A lack of liquidity is a major drawback to residential investment property, another popular growth asset. It can take weeks or months to sell a home and transaction costs are relatively high.

Rental properties can generate income and capital gains, but rents have fallen across Australian capital cities, according to Domain’s June rental report  Vacancy rates have soared, with unemployment rising, migration stalled and foreign students returning to their home countries. Further, SQM Research indicated residential rental vacancies hit a record high of 4 per cent in Sydney in May.

Unlisted property funds may be easier to trade, but it can be difficult for investors to identify the underlying assets they own.
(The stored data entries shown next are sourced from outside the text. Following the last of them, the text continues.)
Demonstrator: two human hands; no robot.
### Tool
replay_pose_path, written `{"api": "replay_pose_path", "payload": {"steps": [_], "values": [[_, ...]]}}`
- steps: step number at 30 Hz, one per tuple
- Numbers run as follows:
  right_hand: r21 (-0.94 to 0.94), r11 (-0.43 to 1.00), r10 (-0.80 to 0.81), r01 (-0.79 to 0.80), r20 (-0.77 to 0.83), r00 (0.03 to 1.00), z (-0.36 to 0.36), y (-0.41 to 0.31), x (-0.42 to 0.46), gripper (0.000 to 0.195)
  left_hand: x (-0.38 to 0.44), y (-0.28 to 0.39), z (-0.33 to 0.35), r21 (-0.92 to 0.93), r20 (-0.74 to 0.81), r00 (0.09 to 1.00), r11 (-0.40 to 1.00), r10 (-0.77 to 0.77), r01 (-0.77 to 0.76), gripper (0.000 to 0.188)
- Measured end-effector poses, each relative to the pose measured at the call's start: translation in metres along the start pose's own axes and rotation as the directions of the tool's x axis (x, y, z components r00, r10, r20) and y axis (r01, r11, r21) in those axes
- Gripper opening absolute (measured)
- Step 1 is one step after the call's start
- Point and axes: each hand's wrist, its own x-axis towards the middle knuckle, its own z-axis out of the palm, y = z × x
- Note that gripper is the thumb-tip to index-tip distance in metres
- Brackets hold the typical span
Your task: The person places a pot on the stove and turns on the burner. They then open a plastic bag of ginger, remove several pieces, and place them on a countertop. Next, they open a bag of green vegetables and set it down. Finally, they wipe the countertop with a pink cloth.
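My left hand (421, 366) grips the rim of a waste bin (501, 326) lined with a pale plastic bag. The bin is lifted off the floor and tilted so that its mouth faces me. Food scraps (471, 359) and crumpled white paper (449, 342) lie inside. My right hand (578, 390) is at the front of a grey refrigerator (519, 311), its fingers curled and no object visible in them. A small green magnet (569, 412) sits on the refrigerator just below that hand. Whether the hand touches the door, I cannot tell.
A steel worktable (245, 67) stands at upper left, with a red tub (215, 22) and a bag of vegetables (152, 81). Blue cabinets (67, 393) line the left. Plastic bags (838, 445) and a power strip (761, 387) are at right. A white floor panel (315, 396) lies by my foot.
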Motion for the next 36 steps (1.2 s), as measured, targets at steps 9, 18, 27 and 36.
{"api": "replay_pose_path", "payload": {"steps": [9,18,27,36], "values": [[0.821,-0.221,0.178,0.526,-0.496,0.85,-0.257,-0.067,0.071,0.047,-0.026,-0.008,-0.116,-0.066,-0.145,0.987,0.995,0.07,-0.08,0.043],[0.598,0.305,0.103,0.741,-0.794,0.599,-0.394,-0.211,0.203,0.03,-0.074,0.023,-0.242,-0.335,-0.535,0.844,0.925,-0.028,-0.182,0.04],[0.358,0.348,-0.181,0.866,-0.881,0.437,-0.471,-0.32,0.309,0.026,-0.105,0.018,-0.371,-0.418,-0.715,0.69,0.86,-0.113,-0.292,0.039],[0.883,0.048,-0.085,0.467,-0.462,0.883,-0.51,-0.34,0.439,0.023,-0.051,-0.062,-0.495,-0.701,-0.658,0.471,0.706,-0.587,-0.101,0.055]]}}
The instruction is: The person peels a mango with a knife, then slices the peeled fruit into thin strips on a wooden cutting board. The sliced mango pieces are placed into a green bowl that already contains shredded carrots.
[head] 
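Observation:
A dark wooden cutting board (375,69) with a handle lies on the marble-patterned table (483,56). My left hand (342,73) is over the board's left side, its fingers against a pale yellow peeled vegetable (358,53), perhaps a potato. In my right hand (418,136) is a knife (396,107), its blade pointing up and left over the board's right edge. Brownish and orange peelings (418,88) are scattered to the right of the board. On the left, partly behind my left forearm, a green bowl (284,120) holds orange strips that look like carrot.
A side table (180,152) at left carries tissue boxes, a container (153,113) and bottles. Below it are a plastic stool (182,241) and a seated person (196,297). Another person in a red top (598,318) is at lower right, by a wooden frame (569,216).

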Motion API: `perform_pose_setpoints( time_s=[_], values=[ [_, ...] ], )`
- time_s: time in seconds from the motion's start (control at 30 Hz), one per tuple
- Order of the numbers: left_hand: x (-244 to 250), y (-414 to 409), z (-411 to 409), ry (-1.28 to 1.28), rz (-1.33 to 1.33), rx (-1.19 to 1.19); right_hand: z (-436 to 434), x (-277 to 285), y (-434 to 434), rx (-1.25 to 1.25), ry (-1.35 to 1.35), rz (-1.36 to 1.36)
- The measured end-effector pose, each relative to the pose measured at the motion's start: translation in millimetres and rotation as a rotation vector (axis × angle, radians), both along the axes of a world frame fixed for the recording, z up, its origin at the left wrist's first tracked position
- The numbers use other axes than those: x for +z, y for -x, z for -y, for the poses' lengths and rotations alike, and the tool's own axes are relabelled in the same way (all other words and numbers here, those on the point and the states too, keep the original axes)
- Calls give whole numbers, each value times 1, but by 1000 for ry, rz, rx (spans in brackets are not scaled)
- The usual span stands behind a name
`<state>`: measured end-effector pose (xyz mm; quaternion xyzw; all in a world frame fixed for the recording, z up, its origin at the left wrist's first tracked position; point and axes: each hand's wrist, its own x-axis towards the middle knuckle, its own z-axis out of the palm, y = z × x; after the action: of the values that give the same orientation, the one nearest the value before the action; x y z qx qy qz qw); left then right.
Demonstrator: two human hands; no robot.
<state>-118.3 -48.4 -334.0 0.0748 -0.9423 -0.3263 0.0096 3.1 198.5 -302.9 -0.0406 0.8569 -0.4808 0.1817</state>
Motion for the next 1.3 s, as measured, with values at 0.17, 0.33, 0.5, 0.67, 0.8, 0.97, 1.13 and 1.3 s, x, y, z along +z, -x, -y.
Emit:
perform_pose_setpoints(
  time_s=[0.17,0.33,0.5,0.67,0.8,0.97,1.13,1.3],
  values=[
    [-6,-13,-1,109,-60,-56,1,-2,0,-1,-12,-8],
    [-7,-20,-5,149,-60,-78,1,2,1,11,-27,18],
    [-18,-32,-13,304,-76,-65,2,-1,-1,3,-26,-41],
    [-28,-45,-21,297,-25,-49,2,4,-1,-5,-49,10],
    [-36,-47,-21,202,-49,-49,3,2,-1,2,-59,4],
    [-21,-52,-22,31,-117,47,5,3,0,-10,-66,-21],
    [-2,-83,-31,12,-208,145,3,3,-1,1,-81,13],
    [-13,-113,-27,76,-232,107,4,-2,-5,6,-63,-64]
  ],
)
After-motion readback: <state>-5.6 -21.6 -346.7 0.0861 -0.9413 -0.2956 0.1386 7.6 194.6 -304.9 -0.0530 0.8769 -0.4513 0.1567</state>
Another alternative is a syndicated loan product which is where investors jointly provide a loan to help fund the purchase of an asset, such as a property. Investors can select the individual asset that will secure the loan.

Phillips is conscious of the need for retirees to be able to access cash when they need it.

“As clients get older, health issues come up. Their children have lost jobs. They’re taking money out of super to support their children,” he says.

People who don’t have cash reserves to draw on have to sell other assets.

“When I came into the industry many years ago, rule 101 was: never draw down on your capital. Invest the money and get a return to keep a comfortable lifestyle. But there are not a lot of alternatives out there at the moment,” Phillips says.

He suggests retirees who are reluctant to sell financial investments in the current market can consider using their home’s equity and there are various ways of doing so.

Seniors could sell their home and downsize. They could sell some of the equity in their home through an offering such as DomaCom’s seniors equity release product, a home reversion product or the government’s Pension Loan Scheme. Or they could use debt by keeping their mortgage open or applying for a reverse mortgage.

Each person’s circumstances are different. It is important to understand the intricacies of any investment or financial product and any potential impacts on Centrelink entitlements before making a decision. Advice from a licensed and accredited financial adviser is recommended.